See (UCI Machine Learning Repository for more details)[https://archive.ics.uci.edu/ml/datasets/iris].

In [None]:
from sklearn import datasets
iris = datasets.load_iris()
X_iris = iris.data
Y_iris = iris.target

### Wine Dataset

This dataset consists of 178 examples for three output classes (~60 each). The data consists of 13 numeric columns.

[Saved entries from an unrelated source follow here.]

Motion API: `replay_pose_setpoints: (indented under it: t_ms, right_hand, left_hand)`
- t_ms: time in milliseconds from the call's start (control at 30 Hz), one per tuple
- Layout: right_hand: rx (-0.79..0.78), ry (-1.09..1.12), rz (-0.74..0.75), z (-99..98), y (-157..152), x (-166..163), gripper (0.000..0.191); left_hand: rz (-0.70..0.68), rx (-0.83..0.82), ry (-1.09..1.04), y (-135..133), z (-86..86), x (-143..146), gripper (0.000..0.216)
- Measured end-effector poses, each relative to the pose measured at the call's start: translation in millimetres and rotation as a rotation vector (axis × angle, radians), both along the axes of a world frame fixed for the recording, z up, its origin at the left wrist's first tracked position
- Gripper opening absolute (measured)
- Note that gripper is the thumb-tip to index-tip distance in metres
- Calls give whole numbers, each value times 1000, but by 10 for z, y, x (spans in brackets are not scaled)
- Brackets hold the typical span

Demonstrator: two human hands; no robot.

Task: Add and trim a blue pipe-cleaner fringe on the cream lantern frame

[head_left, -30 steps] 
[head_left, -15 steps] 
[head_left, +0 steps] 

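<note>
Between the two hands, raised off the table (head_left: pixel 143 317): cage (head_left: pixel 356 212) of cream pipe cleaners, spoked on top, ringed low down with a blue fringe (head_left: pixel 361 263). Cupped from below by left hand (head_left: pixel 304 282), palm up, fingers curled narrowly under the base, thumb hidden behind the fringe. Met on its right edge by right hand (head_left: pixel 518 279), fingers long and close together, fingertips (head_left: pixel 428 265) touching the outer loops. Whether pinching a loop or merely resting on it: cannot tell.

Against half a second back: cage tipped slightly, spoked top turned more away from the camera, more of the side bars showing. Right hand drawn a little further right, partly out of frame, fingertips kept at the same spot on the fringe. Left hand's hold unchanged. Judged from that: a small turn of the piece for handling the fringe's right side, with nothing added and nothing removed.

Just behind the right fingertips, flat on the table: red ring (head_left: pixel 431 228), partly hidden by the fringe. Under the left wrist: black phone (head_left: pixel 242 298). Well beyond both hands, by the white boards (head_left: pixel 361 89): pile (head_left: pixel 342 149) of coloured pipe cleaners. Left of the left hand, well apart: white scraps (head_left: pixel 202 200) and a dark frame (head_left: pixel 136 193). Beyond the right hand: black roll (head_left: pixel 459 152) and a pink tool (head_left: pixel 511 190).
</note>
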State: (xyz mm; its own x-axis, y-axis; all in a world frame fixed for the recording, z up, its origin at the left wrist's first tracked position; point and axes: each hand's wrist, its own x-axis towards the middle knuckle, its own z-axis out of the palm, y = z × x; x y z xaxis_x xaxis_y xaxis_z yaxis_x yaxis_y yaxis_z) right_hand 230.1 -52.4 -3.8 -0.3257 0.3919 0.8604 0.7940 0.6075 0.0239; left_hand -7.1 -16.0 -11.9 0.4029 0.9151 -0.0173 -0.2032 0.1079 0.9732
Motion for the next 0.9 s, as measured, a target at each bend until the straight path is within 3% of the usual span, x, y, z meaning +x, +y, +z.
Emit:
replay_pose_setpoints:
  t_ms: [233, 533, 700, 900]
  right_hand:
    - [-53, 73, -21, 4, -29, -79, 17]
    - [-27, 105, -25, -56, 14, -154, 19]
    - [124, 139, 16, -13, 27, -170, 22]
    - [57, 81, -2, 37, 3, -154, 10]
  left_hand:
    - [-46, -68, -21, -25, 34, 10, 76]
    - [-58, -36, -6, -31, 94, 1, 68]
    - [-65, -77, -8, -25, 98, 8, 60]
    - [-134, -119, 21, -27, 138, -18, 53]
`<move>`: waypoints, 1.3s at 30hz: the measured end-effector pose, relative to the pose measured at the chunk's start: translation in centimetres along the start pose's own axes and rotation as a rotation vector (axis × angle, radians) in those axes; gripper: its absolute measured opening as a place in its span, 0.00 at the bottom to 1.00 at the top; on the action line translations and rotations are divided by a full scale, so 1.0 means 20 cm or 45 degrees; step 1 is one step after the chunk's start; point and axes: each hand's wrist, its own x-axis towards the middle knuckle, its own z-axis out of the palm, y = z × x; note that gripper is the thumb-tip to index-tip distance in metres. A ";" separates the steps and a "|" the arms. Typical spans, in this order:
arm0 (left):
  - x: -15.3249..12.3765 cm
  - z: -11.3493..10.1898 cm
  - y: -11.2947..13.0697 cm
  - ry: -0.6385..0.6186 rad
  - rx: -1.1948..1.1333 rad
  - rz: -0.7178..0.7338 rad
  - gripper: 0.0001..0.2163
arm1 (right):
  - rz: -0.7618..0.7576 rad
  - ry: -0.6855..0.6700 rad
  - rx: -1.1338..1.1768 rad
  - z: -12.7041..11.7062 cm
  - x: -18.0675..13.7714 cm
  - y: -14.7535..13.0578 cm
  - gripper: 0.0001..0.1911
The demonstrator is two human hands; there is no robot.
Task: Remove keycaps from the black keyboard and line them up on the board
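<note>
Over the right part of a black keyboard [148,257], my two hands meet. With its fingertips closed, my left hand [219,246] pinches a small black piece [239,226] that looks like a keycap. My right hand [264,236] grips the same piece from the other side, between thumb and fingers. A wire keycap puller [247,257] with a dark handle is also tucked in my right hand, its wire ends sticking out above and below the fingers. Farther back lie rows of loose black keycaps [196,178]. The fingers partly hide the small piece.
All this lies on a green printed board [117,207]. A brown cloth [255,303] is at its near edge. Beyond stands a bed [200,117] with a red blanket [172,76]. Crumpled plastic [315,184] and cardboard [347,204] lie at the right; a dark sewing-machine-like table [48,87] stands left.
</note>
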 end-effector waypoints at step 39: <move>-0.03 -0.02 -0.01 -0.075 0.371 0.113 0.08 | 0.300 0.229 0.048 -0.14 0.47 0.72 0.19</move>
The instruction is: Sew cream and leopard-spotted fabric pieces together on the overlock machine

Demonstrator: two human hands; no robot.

See (UCI Machine Learning Repository for more details)[https://archive.ics.uci.edu/ml/datasets/wine].

In [None]:
wine = datasets.load_wine()
X_wine = wine.data
Y_wine = wine.target

## Models

For both datasets, we will use the same shallow deep model, with the only difference being the input vector:

        input layer : 10 node dense layer
        hidden layer: 10 node dense layer
        output layer: 3 node dense layer
        
We will train using non-normalized data on two versions of the model for each dataset. In the first version, we will train w/o the identity linkand then with the identity link.

### Iris Model

    iris_model  : model w/o identity link
    iris_modelx : model with identity link

In [None]:
from tensorflow.keras import Input, Model
from tensorflow.keras.layers import Dense, Concatenate

def make_iris():
    inputs = Input(shape=(4,))
    x = Dense(10, activation='relu')(inputs)
    x = Dense(10, activation='relu')(x)
    outputs = Dense(3, activation='softmax')(x)
    return Model(inputs, outputs)

iris_model = make_iris()
iris_model.compile(loss='sparse_categorical_crossentropy', optimizer='adam', metrics=['acc'])
iris_model.summary()

In [None]:
def make_iris_x():
    inputs = Input(shape=(4,))
    x = Dense(10, activation='relu')(inputs)
    x = Concatenate()([inputs, x])
    x = Dense(10, activation='relu')(x)
    x = Concatenate()([inputs, x])
    outputs = Dense(3, activation='softmax')(x)
    return Model(inputs, outputs)

iris_modelx = make_iris_x()
iris_modelx.compile(loss='sparse_categorical_crossentropy', optimizer='adam', metrics=['acc'])
iris_modelx.summary()

### Wine Model

    wine_model  : model w/o identity link
    wine_modelx : model with identity link

In [None]:
def make_wine():
    inputs = Input(shape=(13,))
    x = Dense(10, activation='relu')(inputs)
    x = Dense(10, activation='relu')(x)
    outputs = Dense(3, activation='softmax')(x)
    return Model(inputs, outputs)

wine_model = make_wine()
wine_model.compile(loss='sparse_categorical_crossentropy', optimizer='adam', metrics=['acc'])
wine_model.summary()

In [None]:
def make_wine_x():
    inputs = Input(shape=(13,))
    x = Dense(10, activation='relu')(inputs)
    x = Concatenate()([inputs, x])
    x = Dense(10, activation='relu')(x)
    x = Concatenate()([inputs, x])
    outputs = Dense(3, activation='softmax')(x)
    return Model(inputs, outputs)

wine_modelx = Model(inputs, outputs)
wine_modelx.compile(loss='sparse_categorical_crossentropy', optimizer='adam', metrics=['acc'])
wine_modelx.summary()

## Results

Each traing session will train for 30 epochs for stocastic gradient descent (batch=1).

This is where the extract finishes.